OK I see and that sounds like an argument to not put those ranges to
E820. I still fail to see why we haeve to online the memory early during
the boot and cannot wait for userspace to run?

Reza Arbab March 13, 2017, 2:58 p.m. UTC | #37

On Mon, Mar 13, 2017 at 10:21:45AM +0100, Michal Hocko wrote:
>> I agree with your general sentiment that this stuff is very 
>> nonintuitive.
>
>My criterion for nonintuitive is probably different because I would 
>call this _completely_unusable_. Sorry for being so loud about this but 
>the more I look into this area the more WTF code I see.
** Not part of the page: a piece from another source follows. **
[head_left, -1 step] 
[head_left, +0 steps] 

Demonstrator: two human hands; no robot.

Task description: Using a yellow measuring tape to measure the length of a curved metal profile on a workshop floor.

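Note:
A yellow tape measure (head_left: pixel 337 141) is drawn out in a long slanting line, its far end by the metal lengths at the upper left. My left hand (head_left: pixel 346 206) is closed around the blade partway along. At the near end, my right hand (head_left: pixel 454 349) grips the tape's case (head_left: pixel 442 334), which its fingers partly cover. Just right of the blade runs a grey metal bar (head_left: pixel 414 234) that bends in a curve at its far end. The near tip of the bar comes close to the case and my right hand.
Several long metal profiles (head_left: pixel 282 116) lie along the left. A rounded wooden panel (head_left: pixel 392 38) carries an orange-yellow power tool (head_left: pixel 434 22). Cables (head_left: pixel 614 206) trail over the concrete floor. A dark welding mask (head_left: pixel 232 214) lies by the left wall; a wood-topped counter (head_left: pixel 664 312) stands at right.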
This has seen 
>close to zero review and seems to be building up more single usecase 
>code on top of previous. We need to change this, seriously!
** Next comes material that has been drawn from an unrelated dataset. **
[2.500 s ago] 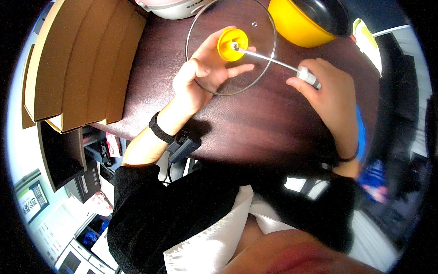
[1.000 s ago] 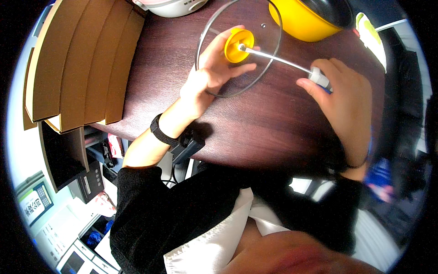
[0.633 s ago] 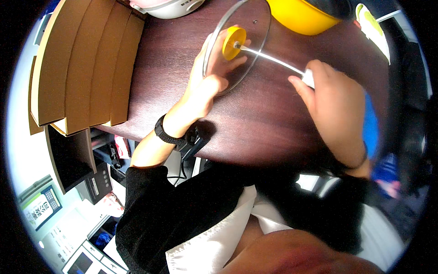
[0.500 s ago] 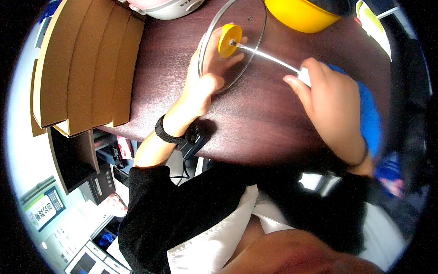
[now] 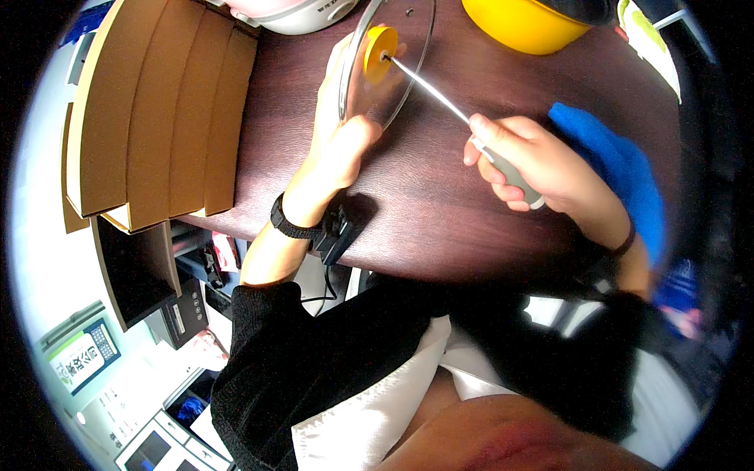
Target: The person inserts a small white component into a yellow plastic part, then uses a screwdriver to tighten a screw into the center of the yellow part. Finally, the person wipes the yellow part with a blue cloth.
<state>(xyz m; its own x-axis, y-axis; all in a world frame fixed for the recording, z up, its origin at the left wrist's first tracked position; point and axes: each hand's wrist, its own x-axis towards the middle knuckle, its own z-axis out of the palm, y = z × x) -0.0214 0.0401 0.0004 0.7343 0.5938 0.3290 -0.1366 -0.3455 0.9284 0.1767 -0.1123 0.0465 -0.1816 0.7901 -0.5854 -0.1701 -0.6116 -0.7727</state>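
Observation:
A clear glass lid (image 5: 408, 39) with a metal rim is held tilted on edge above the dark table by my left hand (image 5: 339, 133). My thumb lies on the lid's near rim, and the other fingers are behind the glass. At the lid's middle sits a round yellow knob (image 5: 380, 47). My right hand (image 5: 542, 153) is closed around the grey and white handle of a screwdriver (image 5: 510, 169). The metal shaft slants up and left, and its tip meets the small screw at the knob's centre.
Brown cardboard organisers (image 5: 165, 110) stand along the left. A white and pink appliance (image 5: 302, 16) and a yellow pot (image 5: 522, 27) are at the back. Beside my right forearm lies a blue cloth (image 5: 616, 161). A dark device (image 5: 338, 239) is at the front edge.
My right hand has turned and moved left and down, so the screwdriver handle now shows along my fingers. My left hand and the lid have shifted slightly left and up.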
No argument here. I'm happy to help however I can.

Vitaly Kuznetsov March 13, 2017, 3:10 p.m. UTC | #38

Michal Hocko <mhocko@kernel.org> writes:

> On Mon 13-03-17 14:42:37, Vitaly Kuznetsov wrote:
>> >
>> > What is the API those guests ask for the memory? And who is actually
>> > responsible to ask for that memory? Is it a kernel or userspace
>> > solution?
>> 
>> Whatever, this can even be a system administrator running
>> 'free'.
>
> I am pretty sure that 'free' will not give you additional memory but
> let's be serious here... 
> If this is solely about monitoring from
> userspace and requesting more memory from the userspace then I would
> consider arguing about timely hotplug operation as void because there is
> absolutely no guarantee to do the request itself in a timely fashion.
>
>> Hyper-V driver sends si_mem_available() and
>> vm_memory_committed() metrics to the host every second and this can be
>> later queried by any tool (e.g. powershell script).
>
> And how exactly is this related to the acpi hotplug which you were
> arguing needs the timely handling as well?
>

What I meant to say is that there is no single 'right' way to get memory
usage from a VM, make a decision somewhere (in the hypervisor, on some
other host or even in someone's head) and issue a command to add more
memory. I don't know what particular tools people use with ESX/KVM VMs
but I think that multiple options are available.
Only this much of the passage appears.